Answer #1: “My home school in Australia is quite different. Our curriculum has mandatory policies across the country for schools to wear a uniform. Mine being a private, Catholic school are required to wear a suit and tie each day as well as attend regular masses and bible study. Similar to Seymour elementary we have recess and lunch, but due to cafeteria absence, we are able to both roam and eat anywhere in the school (The soccer pitch, under a tree or on couches). An additional difference, unlike block scheduling are 7 lessons a day each spanning 45 minutes to cover 12 subjects a week, 8 of which are preselected until junior year. Another difference funnily discovered from personal experience, is Australian’s common use of curse words. At school or in the home, swearing is a normal part of life, able to be used when communicating with teachers and parents alike, rarely taken offence upon. Classroom wise, chairs at my school are sometimes cushioned and desks are connected similar to 300 building science classrooms, promoting collaborative work.
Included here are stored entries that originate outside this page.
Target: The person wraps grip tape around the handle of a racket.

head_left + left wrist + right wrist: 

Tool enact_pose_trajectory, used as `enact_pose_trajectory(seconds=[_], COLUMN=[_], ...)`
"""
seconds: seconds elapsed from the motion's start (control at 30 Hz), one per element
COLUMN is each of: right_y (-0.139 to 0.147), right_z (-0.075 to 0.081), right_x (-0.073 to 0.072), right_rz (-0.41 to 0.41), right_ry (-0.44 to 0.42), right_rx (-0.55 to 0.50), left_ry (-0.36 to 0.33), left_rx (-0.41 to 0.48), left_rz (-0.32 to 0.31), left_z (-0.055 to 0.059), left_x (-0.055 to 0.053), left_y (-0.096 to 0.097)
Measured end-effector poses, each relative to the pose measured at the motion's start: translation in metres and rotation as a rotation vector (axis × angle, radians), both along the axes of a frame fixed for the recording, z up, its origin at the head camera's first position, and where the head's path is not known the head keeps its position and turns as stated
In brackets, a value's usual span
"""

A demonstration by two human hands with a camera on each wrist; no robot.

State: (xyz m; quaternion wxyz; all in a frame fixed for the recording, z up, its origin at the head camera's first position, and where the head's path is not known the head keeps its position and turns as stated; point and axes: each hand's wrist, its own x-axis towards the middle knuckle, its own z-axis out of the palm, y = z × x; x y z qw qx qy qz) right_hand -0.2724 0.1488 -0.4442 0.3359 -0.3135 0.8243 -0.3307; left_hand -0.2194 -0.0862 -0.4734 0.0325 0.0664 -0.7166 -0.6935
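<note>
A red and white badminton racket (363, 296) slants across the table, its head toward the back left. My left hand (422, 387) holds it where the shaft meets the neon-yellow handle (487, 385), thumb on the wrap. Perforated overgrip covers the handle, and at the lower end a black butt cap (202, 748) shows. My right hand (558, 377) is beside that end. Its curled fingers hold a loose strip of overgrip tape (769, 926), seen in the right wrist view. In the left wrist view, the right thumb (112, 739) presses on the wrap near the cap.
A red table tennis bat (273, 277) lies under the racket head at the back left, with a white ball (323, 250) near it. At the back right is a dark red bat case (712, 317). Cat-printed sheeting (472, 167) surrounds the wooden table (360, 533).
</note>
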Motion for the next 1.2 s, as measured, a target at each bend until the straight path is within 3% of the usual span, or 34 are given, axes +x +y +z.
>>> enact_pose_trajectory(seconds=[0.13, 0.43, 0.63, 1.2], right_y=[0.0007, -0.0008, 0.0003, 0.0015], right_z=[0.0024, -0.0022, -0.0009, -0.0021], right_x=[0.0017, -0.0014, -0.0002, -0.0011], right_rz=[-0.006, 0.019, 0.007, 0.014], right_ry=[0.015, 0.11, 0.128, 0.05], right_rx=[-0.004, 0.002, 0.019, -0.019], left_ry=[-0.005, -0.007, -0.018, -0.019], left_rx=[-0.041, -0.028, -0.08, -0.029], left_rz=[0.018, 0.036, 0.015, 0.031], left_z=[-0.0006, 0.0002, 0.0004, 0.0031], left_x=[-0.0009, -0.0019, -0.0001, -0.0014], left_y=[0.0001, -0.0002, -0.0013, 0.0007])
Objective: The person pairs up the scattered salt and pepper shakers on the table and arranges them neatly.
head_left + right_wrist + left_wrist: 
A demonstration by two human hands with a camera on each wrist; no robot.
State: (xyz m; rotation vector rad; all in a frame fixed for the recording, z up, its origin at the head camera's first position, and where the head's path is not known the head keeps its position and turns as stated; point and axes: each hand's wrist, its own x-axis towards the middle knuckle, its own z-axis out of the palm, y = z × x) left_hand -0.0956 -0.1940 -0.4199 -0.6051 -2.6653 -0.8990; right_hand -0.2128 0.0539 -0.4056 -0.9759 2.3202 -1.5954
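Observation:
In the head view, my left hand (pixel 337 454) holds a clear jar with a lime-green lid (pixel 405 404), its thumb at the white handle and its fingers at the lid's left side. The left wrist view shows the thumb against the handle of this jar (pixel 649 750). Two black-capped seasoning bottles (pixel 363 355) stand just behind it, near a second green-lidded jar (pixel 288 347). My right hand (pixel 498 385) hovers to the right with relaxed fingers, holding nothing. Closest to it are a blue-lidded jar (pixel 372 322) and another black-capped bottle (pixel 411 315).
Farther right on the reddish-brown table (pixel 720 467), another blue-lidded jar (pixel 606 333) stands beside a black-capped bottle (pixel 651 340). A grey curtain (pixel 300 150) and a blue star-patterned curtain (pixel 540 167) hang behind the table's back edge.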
Hands do not need to be raised when answering, but is rather done through conversation with the teacher and students as a group. Notes are never to be taken at my school and paper is rarely used due to work being more research based, having to answer with own findings and opinions. Unfortunately Australian work is much harder than Seymour’s but to compensate, assignments are given with a week to submit instead of two days. Study halls can only be assigned to students who have diagnosed learning challenges, but homework is surprisingly a rare occurrence. Phones, music, and movies are not blocked but rather allowed in class, exception to the rule of distracting anyone else’s learning. Seating arrangements aren’t a thing, but to my grief, food or gum is to be eaten during class time.”

Question #2: What is your favorite class here and why?

Answer #2: “My favorite class is without a doubt weights, as no written components are needed and simply because I love Coach Balsmeyer and the attitude he brings into the stadium each day.”

Question #3: What do you miss most about your home?

Answer #3: Back at home, I miss my school and the people who make it fun, evident of the sizeable paragraph above. Amidst that environment, myself, and many other peers agree that school life is sometimes far more enjoyable and exciting than the weekends can be.”

Thank you Josh!!

If one of these students are spotted, make sure to welcome them!